Disturbing the Air

I worked in a restaurant many years ago that added on a pretentious wine tasting room, a huge cavern with lots of leaking skylights and cheap ceiling fans. The walls were lined with bottles of very expensive wines that never sold. Our customers were beer drinkers who clutched two-for-one coupons in their meaty fists. The restaurant served pre-breaded frozen chicken fried steaks, stuffed cod, and cheese sticks that were thrown in boiling oil by high school punks who called themselves chefs.

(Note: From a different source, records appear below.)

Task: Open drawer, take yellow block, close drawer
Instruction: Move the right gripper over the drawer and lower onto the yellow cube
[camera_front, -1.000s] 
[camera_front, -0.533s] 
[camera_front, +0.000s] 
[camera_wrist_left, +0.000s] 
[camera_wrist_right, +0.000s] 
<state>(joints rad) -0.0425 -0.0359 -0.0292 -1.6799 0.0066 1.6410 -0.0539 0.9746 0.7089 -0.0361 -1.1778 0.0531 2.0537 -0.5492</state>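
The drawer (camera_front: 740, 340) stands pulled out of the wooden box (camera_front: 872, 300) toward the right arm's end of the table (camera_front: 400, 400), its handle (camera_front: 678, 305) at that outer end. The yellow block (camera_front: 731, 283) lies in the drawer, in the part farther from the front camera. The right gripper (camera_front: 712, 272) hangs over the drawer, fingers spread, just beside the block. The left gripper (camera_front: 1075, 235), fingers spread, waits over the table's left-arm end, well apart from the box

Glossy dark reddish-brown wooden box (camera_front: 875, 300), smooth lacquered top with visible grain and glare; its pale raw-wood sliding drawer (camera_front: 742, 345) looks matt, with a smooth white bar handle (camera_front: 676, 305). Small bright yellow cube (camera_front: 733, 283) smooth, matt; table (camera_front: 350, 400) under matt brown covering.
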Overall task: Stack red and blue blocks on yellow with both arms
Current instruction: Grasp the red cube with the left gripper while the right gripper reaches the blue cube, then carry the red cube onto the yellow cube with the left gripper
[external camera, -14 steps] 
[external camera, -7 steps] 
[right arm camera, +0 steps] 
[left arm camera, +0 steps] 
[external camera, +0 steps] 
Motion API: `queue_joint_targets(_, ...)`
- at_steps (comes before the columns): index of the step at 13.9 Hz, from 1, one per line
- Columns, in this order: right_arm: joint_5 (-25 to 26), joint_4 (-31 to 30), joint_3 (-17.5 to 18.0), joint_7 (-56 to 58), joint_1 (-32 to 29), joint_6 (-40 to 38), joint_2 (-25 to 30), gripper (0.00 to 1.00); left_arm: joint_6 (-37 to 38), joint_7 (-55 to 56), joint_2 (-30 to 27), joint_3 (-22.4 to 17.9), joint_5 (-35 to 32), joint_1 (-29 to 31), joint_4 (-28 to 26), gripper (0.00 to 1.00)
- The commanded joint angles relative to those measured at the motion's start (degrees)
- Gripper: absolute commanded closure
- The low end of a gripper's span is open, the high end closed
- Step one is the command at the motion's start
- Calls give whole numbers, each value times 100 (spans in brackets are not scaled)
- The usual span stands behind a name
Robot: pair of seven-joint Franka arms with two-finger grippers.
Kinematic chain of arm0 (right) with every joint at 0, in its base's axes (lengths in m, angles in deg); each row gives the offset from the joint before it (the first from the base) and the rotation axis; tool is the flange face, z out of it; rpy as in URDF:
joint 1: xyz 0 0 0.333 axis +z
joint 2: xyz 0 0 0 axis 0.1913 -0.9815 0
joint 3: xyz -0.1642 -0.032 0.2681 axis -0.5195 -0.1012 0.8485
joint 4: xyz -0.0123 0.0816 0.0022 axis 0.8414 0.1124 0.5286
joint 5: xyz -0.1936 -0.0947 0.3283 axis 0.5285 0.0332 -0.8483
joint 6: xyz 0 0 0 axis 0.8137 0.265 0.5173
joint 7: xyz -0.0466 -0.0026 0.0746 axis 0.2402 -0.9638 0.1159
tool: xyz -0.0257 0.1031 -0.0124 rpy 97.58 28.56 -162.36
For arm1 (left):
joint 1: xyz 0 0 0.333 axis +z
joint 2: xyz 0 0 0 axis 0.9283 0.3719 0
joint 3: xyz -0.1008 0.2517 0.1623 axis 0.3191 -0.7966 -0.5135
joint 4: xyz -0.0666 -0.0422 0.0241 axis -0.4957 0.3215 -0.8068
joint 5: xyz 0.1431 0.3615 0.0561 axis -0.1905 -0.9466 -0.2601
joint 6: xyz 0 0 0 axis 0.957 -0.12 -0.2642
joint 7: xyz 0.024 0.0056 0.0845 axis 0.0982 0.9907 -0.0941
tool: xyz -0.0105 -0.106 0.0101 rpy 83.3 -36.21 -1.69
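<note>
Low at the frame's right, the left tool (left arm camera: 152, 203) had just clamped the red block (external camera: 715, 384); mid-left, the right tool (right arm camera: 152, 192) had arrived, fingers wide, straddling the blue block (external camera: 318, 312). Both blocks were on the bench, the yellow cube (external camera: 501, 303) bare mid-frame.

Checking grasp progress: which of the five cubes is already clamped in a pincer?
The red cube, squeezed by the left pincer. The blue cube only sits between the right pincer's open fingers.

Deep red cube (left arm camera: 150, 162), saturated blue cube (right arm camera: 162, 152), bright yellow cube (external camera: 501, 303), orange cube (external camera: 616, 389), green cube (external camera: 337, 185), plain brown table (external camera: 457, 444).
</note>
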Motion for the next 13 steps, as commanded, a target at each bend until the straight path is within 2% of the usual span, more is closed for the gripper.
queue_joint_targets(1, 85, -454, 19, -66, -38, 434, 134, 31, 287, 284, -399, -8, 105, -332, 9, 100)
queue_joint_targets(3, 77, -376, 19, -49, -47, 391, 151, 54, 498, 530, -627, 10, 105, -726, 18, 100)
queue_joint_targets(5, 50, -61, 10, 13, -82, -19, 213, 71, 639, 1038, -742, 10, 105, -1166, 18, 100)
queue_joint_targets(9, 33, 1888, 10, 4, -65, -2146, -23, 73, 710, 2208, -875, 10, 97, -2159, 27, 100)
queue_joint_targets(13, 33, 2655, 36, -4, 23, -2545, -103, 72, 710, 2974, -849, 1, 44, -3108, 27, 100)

I hated working at this restaurant. I hated the food, especially the oozing fried cheese, the Miller Lite on tap, the Saturday night football rush, the self-righteous Bible-thumping owner who was hosing the hostess, the drunks that were always squeezing my elbow, and I hated the gaudy ceiling fans in the wine room. But I kept my anger buried, smiling and smiling, but boiling inside.

Then one day a table of joyous drinkers rejected a basket of fried cheese sticks because they were too hot. They threw them on the carpeted floor of the wine room and stepped on them. My bottled anger shot out of the top of my head like agitated soda pop. I looked up at the cheap ceiling fans whirling around noisily above the bar patrons and the next thing I knew the one right over the frats’ table crashed down on top of it, smashing beer mugs and mood candles and a few fingers. The frat boys paid me a lot of money and ran out the door. Everyone else in the room looked from me to the ceiling fans over their tables, probably thought briefly about the movie Carrie, threw some bills on the table and slowly moved out from under the fans and out of the restaurant. I quit the next day when the owner asked me to take a lie detector test to see if I had tampered with the ceiling fan.

This tale is not meant to discourage you from buying ceiling fans, installing ceiling fans, or even eating fried cheese. A ceiling fan can extend the time you can live air-conditioner-free in our area by weeks or even months. But be forewarned: Don’t buy cheap ceiling fans, install them carefully… and don’t make me mad.